Task-Driven PCA-Based Design Optimization of Wearable Cutaneous Devices

Claudio Pacchierotti1, Eric Young2, Katherine J. Kuchenbecker3

  • 1Centre national de la recherche scientifique (CNRS)
  • 2University of Pennsylvania
  • 3Max Planck Institute for Intelligent Systems

Details

10:30 - 13:00 | Tue 22 May | podI | [email protected]
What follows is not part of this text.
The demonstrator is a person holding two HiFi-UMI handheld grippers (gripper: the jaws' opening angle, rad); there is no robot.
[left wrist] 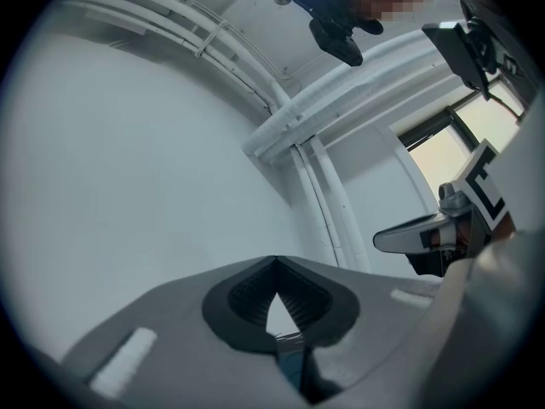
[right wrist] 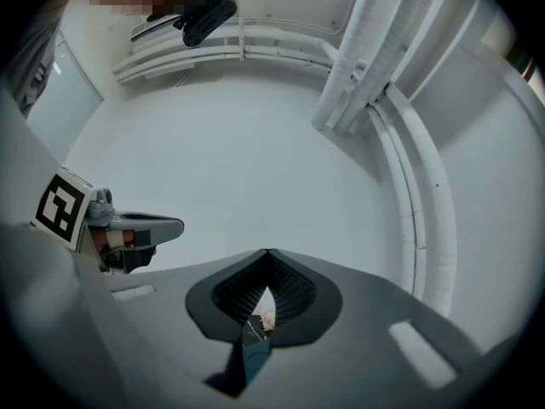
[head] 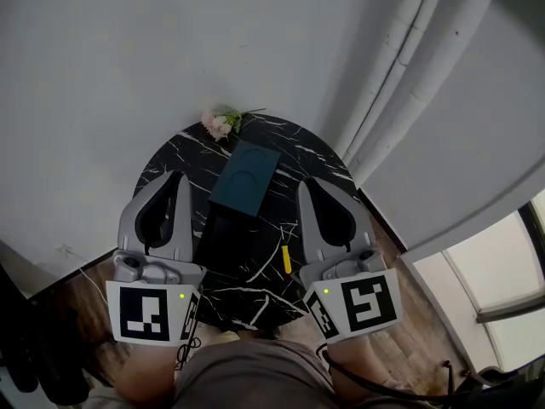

Session: Haptics and Interfaces

Abstract

Small size and low weight are critical requirements for wearable haptic interfaces, making it essential to work toward the optimization of their sensing and actuation systems. We present a new approach for task-driven design optimization of fingertip cutaneous haptic devices. Given one (or more) target tactile interactions to render and a cutaneous device to optimize, we evaluate the minimum number and best configuration of the device’s actuators to minimize the estimated haptic rendering error. First, we calculate the motion needed for the original cutaneous device to render the considered target interaction. Then, we run a principal component analysis (PCA) to search for possible couplings between the original motor inputs, looking also for the best way to reconfigure them. If some couplings exist, we can re-design our cutaneous device with fewer motors, optimally configured to render the target tactile sensation. The proposed approach is quite general and can be applied to different tactile sensors and cutaneous devices. We validated it using a BioTac tactile sensor and custom plate-based 3-DoF and 6-DoF fingertip cutaneous devices, considering six representative target tactile interactions. The algorithm was able to find couplings between each device's motor inputs, proving it to be a viable approach to optimize the design of wearable and portable cutaneous devices. Finally, we present two examples of optimized designs for our 3-DoF fingertip cutaneous device.